Dataset section:

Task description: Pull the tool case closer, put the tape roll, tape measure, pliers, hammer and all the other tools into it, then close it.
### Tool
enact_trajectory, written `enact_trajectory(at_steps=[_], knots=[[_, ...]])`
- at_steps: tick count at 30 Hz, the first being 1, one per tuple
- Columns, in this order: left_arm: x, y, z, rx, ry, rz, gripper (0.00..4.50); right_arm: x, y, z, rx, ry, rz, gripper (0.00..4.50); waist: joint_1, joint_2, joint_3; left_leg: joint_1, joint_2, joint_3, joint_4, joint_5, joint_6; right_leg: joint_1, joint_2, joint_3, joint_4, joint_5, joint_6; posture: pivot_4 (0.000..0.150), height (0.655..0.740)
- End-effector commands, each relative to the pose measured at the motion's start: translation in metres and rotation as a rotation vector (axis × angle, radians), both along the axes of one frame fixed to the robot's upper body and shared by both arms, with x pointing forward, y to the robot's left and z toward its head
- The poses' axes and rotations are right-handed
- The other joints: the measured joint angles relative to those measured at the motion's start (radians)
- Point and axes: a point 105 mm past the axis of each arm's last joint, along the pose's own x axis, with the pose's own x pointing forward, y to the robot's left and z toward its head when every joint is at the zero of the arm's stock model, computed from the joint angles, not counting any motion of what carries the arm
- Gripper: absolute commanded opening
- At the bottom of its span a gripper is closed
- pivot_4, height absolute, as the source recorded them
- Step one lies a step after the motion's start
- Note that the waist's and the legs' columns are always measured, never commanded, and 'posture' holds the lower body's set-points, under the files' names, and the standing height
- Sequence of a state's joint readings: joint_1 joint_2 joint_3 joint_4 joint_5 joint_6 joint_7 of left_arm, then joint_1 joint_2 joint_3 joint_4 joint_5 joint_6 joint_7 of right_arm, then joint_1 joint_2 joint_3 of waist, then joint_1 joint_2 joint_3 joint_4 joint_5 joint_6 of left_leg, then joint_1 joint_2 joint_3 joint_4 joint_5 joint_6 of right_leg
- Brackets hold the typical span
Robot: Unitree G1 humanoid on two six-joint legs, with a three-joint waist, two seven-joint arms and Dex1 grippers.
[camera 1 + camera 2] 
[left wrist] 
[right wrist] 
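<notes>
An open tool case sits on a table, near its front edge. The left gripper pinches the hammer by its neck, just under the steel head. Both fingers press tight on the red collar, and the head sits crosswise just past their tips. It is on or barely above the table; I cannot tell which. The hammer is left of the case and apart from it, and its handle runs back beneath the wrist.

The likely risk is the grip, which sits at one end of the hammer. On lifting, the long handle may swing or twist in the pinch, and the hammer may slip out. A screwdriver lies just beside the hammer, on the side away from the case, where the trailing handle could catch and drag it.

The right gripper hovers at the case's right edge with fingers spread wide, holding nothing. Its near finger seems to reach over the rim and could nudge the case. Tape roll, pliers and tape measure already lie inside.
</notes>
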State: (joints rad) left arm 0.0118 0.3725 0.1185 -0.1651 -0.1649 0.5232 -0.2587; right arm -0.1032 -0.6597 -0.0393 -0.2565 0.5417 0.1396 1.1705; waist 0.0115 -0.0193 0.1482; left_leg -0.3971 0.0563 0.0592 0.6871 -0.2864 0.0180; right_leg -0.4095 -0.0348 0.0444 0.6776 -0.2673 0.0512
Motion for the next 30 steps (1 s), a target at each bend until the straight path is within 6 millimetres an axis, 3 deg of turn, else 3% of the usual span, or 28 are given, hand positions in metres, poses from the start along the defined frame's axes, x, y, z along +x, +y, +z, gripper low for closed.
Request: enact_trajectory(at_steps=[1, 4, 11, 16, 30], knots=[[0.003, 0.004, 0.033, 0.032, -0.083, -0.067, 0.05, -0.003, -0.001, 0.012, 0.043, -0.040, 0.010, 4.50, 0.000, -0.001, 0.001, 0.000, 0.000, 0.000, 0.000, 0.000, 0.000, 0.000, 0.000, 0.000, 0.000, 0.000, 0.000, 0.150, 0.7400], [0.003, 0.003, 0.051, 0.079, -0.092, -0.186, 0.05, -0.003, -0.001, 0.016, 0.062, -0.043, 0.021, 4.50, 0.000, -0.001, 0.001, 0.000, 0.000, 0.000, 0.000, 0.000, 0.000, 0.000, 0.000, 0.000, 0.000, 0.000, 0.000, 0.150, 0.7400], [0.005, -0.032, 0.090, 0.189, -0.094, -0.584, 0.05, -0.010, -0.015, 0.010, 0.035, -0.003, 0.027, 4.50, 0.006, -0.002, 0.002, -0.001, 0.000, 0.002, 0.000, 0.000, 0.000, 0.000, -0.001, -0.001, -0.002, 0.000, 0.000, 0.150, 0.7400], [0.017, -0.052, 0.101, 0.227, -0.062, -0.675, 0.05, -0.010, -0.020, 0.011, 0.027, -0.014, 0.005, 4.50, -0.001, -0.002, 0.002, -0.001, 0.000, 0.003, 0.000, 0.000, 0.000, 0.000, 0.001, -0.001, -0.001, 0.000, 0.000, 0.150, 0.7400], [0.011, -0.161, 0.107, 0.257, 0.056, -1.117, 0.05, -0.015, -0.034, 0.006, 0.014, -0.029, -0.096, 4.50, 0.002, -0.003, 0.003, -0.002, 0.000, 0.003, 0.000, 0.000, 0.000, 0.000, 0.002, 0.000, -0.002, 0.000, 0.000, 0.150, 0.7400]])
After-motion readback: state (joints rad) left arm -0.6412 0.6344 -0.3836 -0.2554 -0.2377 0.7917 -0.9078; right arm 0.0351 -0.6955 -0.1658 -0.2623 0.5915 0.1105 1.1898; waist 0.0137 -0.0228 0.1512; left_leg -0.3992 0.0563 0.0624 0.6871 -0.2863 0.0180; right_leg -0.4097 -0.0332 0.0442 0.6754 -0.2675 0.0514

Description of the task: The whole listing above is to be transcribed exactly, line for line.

Your response:
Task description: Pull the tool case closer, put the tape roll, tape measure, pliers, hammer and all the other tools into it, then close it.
### Tool
enact_trajectory, written `enact_trajectory(at_steps=[_], knots=[[_, ...]])`
- at_steps: tick count at 30 Hz, the first being 1, one per tuple
- Columns, in this order: left_arm: x, y, z, rx, ry, rz, gripper (0.00..4.50); right_arm: x, y, z, rx, ry, rz, gripper (0.00..4.50); waist: joint_1, joint_2, joint_3; left_leg: joint_1, joint_2, joint_3, joint_4, joint_5, joint_6; right_leg: joint_1, joint_2, joint_3, joint_4, joint_5, joint_6; posture: pivot_4 (0.000..0.150), height (0.655..0.740)
- End-effector commands, each relative to the pose measured at the motion's start: translation in metres and rotation as a rotation vector (axis × angle, radians), both along the axes of one frame fixed to the robot's upper body and shared by both arms, with x pointing forward, y to the robot's left and z toward its head
- The poses' axes and rotations are right-handed
- The other joints: the measured joint angles relative to those measured at the motion's start (radians)
- Point and axes: a point 105 mm past the axis of each arm's last joint, along the pose's own x axis, with the pose's own x pointing forward, y to the robot's left and z toward its head when every joint is at the zero of the arm's stock model, computed from the joint angles, not counting any motion of what carries the arm
- Gripper: absolute commanded opening
- At the bottom of its span a gripper is closed
- pivot_4, height absolute, as the source recorded them
- Step one lies a step after the motion's start
- Note that the waist's and the legs' columns are always measured, never commanded, and 'posture' holds the lower body's set-points, under the files' names, and the standing height
- Sequence of a state's joint readings: joint_1 joint_2 joint_3 joint_4 joint_5 joint_6 joint_7 of left_arm, then joint_1 joint_2 joint_3 joint_4 joint_5 joint_6 joint_7 of right_arm, then joint_1 joint_2 joint_3 of waist, then joint_1 joint_2 joint_3 joint_4 joint_5 joint_6 of left_leg, then joint_1 joint_2 joint_3 joint_4 joint_5 joint_6 of right_leg
- Brackets hold the typical span
Robot: Unitree G1 humanoid on two six-joint legs, with a three-joint waist, two seven-joint arms and Dex1 grippers.
[camera 1 + camera 2] 
[left wrist] 
[right wrist] 
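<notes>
An open tool case sits on a table, near its front edge. The left gripper pinches the hammer by its neck, just under the steel head. Both fingers press tight on the red collar, and the head sits crosswise just past their tips. It is on or barely above the table; I cannot tell which. The hammer is left of the case and apart from it, and its handle runs back beneath the wrist.

The likely risk is the grip, which sits at one end of the hammer. On lifting, the long handle may swing or twist in the pinch, and the hammer may slip out. A screwdriver lies just beside the hammer, on the side away from the case, where the trailing handle could catch and drag it.

The right gripper hovers at the case's right edge with fingers spread wide, holding nothing. Its near finger seems to reach over the rim and could nudge the case. Tape roll, pliers and tape measure already lie inside.
</notes>
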State: (joints rad) left arm 0.0118 0.3725 0.1185 -0.1651 -0.1649 0.5232 -0.2587; right arm -0.1032 -0.6597 -0.0393 -0.2565 0.5417 0.1396 1.1705; waist 0.0115 -0.0193 0.1482; left_leg -0.3971 0.0563 0.0592 0.6871 -0.2864 0.0180; right_leg -0.4095 -0.0348 0.0444 0.6776 -0.2673 0.0512
Motion for the next 30 steps (1 s), a target at each bend until the straight path is within 6 millimetres an axis, 3 deg of turn, else 3% of the usual span, or 28 are given, hand positions in metres, poses from the start along the defined frame's axes, x, y, z along +x, +y, +z, gripper low for closed.
Request: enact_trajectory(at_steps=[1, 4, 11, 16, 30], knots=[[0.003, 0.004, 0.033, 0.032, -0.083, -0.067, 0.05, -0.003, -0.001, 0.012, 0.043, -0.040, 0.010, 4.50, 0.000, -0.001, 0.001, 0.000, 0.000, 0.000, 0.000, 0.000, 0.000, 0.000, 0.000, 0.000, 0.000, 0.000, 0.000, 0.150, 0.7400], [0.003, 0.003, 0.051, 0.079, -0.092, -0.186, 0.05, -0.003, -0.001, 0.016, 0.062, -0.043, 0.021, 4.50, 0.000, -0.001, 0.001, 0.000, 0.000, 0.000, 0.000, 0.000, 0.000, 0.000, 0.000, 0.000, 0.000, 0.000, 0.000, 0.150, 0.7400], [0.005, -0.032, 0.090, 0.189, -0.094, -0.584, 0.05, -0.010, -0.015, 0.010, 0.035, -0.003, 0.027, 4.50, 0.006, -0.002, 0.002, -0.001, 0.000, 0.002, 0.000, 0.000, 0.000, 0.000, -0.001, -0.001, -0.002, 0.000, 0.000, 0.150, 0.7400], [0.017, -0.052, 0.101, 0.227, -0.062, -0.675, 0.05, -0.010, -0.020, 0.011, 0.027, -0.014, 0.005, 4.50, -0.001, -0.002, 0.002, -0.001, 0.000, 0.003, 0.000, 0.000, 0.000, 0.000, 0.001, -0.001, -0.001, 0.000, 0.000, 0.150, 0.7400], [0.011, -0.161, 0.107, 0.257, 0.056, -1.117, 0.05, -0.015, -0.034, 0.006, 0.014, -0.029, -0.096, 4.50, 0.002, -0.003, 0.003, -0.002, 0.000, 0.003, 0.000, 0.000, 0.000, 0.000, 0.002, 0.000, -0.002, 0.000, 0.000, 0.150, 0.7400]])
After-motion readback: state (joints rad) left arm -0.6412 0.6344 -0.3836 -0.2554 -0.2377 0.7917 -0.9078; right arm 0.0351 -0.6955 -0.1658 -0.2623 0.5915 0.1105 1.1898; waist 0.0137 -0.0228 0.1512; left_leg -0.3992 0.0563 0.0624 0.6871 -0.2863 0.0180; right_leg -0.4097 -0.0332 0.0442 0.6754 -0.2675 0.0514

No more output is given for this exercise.